Strip the pictures and reproduce the rest of the listing exactly.

━━━━━ Dataset section

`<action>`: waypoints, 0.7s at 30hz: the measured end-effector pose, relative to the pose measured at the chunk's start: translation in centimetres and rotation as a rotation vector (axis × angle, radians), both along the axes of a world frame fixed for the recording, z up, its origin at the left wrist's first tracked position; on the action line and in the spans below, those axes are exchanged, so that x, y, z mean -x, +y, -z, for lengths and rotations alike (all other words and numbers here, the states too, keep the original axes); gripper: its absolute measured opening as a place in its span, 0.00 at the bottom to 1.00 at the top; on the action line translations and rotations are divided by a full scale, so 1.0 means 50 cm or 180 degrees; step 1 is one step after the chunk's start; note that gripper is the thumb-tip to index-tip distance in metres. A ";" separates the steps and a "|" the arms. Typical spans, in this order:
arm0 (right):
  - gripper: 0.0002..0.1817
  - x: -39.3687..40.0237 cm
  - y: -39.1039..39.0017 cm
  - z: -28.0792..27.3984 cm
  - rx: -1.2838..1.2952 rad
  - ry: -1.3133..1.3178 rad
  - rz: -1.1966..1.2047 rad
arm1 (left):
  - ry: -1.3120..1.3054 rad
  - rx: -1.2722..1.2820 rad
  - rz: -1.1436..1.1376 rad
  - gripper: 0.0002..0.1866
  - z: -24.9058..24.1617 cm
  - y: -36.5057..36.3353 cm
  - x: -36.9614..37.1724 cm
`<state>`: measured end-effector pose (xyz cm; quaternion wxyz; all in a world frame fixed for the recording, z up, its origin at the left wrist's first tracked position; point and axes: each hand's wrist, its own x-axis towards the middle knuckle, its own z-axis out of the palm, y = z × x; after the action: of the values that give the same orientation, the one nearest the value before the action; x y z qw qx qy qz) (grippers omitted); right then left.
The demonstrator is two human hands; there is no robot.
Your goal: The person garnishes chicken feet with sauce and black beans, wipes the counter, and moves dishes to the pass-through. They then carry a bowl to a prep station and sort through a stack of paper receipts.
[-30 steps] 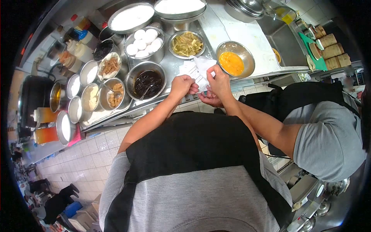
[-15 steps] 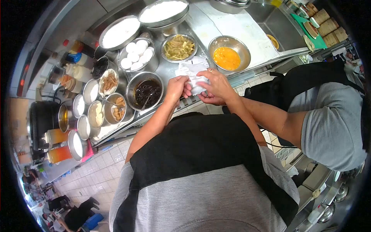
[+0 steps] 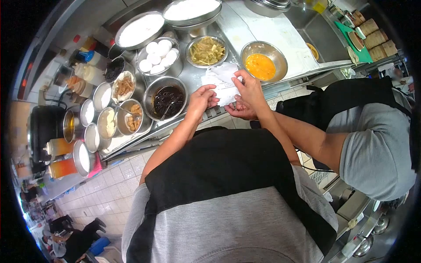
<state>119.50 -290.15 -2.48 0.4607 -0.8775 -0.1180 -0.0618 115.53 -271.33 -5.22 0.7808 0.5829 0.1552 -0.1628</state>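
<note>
Several white paper slips with printed lines lie bunched at the counter's front edge. My right hand pinches the upper right part of a slip, thumb against fingers. On the left side, my left hand has its fingers curled at the edge of the papers; its grip is partly hidden. A co-worker's hand reaches in from the right, below my right hand and close to the papers. Left of my left hand stands a steel bowl of dark sauce with a spoon.
Behind the papers are a bowl of sliced pickles and a bowl of beaten egg. White eggs fill a pot. Small ingredient pots crowd the left. A sink is at the back right; the co-worker stands right.
My right hand has moved up along the papers, and the slips are more spread out. My left hand's fingers have shifted slightly. The view has shifted a little.
</note>
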 end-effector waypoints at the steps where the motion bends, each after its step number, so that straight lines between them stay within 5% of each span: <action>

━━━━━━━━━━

## Reply
`<action>`: waypoints, 0.7s at 30hz: the measured end-effector pose, relative to the pose measured at the chunk's start: translation in centimetres and rotation as a rotation vector (axis × angle, radians), both along the axes of a world frame fixed for the recording, z up, its origin at the left wrist's first tracked position; on the action line and in the spans below, those axes are exchanged, so that x, y, z mean -x, +y, -z, for lengths and rotations alike (all other words and numbers here, the states too, keep the original axes); gripper: its absolute measured opening as a place in its span, 0.00 at the bottom to 1.00 at the top; on the action line translations and rotations are divided by a full scale, so 1.0 means 50 cm or 180 degrees; step 1 is one step after the chunk's start; note that gripper is the thumb-tip to index-tip distance in metres. A ";" separates the steps and a "|" the arms. Typical spans, in this order:
arm0 (right):
  - gripper: 0.0002..0.1817
  - x: -39.3687..40.0237 cm
  - y: -39.1039..39.0017 cm
  - z: -28.0792..27.3984 cm
  - rx: -1.2838..1.2952 rad
  - ry: -1.3133..1.3178 rad
  - rz: -1.1966..1.2047 rad
arm1 (left):
  - ry: -1.3120..1.3054 rad
  - rx: -1.2722..1.2820 rad
  - rz: -1.1436..1.1376 rad
  - gripper: 0.0002..0.1866
  - z: -24.9058..24.1617 cm
  - y: -36.5057..36.3353 cm
  - x: -36.9614..37.1724 cm
`<state>`: measured end-effector pose (xyz cm; quaternion wxyz; all in a world frame fixed for the recording, z up, its origin at the left wrist's first tracked position; point and axes: each hand's wrist, its own x-axis towards the middle knuckle, its own z-axis out of the palm, y = z × x; after the action: of the values that give the same orientation, the one nearest the value before the action; x y z qw qx qy qz) (grippers omitted); right then left.
The demonstrator is two human hands; there is no robot.
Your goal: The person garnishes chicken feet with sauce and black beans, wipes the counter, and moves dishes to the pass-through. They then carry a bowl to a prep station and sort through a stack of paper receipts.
[-30 steps] 
[-15 steps] 
[+0 steps] 
<state>119.50 -290.15 -2.48 0.4607 -0.8775 -0.1180 -0.0618 115.53 -271.33 -5.22 0.7808 0.5829 0.1552 -0.1628</state>
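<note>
Several white paper slips with printed lines lie bunched at the counter's front edge. My right hand pinches the upper right part of a slip, thumb against fingers. On the left side, my left hand has its fingers curled at the edge of the papers; its grip is partly hidden. A co-worker's hand reaches in from the right, below my right hand and close to the papers. Left of my left hand stands a steel bowl of dark sauce with a spoon.
Behind the papers are a bowl of sliced pickles and a bowl of beaten egg. White eggs fill a pot. Small ingredient pots crowd the left. A sink is at the back right; the co-worker stands right.
My right hand has moved up along the papers, and the slips are more spread out. My left hand's fingers have shifted slightly. The view has shifted a little.
</note>
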 end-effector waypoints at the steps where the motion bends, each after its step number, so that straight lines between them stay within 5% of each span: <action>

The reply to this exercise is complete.